Fruit Bowl of Life Threatened
15 Oct 2010
Slow Food has joined the protest against the planned destruction of Europe’s largest repository of rare berries and fruits, situated near to St Petersburg, to make way for a luxury residential development. In August, the Russian Supreme Court ruled to allow the sale of the land used by the Pavlovsk Experimental Station, a century-old field genebank that safeguards thousands of varieties of genetically diverse and rare species by growing them.
Since its establishment in 1926, the station’s collection has grown steadily and today counts an incredible range of fruits including nearly 1,000 varieties of strawberries and more than 100 varieties each of gooseberry, raspberry and cherry. It is a very important collection as 90 % of the fruits are not included in any other research station or gene bank in the world and many of the varieties do not breed true from seed and therefore cannot be stored in a seed bank.

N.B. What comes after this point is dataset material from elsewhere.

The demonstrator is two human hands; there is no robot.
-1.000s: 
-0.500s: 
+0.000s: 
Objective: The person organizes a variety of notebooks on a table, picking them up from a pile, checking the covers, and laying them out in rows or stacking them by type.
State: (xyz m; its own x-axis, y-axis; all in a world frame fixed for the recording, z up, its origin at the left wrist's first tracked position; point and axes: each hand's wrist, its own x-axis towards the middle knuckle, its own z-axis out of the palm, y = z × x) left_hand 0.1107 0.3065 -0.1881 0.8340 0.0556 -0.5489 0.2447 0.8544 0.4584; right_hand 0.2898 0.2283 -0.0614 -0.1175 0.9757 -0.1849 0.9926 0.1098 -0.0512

The ruling was appealed at once, and an international campaign lead by botanists and conservation groups is calling for Russian President Medvedev and Prime Minister Putin to use their powers to override the court’s decision. Slow Food has joined 18,000 others thus far in signing an online petition but the fate of the station remains in limbo, with Medvedev announcing in September that the government would investigate the situation and expect to give their verdict in November. Due to technical issues and quarantine regulations, it would not be feasible to physically move the collection before the planned demolition date.
The planned destruction of the institute is sparking fears for future food security, directly threatened by a loss of crop biodiversity. “Seed banks like Pavlovsk provide breeders with the genetic stocks to create new varieties of plants that can adapt to certain diseases, climatic changes, and environmental conditions,” said Change.org’s Sustainable Food Editor Sarah Parsons. “Destroying Pavlovsk’s thousands of unique varieties of plants basically renders these crops extinct, removing them from the genetic pool plant breeders can use.”